重度のパンデミックでは、特にパンデミックワクチンが利用できない場合、混雑した状況を避けることができない場合、妊婦やインフルエンザ合併症のリスクが高い他の人がフェイスマスクを使用することがあります。さらに、自宅で病気の家族の世話をする人(例えば、インフルエンザの症状を示す子供の親)は、医療従事者が医療現場でマスクを着用するのと同様に、患者と密接に接触している場合、感染を避けるためにフェイスマスクを使用する場合があります。
つまり、健康な人においては
・重度のパンデミックで感染者が多数いる
・妊婦や合併症リスクが有る人
・家族内感染者がいる
という条件下でのみCDCはマスクの仕様を推奨する、ということです。
まとめ
再三再四繰り返します。
1.医療関係者がマスクすることは大事
2.一般の方のマスクの効果ははっきりしない
とにかく言いたいことは、これだけです。
いままでさんざんSNSでは「マスク有効説」を唱える方が多数いますが、それは日本における文化みたいなものです。アメリカやヨーロッパでは、マスクをしている人=医療関係者です。

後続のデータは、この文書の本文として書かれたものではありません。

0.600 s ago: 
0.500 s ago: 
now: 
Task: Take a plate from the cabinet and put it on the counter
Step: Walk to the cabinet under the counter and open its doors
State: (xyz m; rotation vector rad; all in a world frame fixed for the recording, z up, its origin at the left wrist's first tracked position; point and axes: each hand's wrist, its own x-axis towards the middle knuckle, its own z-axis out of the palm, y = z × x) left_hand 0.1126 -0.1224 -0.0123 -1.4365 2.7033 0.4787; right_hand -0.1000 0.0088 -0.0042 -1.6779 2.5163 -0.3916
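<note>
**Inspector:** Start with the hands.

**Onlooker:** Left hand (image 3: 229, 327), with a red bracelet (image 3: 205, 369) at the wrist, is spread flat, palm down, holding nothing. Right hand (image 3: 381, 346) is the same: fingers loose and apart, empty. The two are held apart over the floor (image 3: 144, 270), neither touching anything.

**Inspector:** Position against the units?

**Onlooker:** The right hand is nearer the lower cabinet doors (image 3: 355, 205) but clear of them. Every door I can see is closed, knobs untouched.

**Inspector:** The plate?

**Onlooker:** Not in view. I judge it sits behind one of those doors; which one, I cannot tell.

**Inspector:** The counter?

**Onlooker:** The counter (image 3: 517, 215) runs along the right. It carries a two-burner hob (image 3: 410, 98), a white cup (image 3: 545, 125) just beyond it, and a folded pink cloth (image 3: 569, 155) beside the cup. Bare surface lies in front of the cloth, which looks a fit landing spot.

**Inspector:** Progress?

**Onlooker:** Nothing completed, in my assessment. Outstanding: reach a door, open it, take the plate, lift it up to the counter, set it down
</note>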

アメリカで風邪引いた時に、掃除のおばちゃんに「風邪引いたならコーラ飲みな」を言われたのを思い出します。アメリカ文化では風邪引くとコーラなんだな、と思いました。
「日本のマスク」は「風邪のコーラ」みたいなものです。いま管理人はSNSでかなりマスク派にいろいろ言われていますが、すみませんが「風邪ならコーラだ!」「コーラで治ったよ、絶対に!」って言われているように聞こえます。
医療関係者に必要なマスクが現在足りません。一般の方が大量に買い占めたことで、医療機関のマスクの在庫が底を付きそうです。
本当に必要な医療関係者にマスクがなくて、全然必要ない人が買い占めて高値で売りさばくのは、非科学的で心が痛みます。
みなさまの理性的な対応を期待します。
参考:
今回のブログ記事には多くの論文以外にも記事などを参考にさせてもらいました。ありがとうございます。
Y’s Letter Vol.4.No.8 Publised online:2018.04.17
忽那賢志 | 感染症専門医 1/23(木) 8:18
9)「マスクすればコロナウイルスを防げる」と思ったら大間違いだ 医師がツッコむ「6つの誤解」 | PRESIDENT Online(プレジデントオンライン)
文春オンライン 上 昌広 2020/01/30 13:00
ご参考になりましたら幸いです。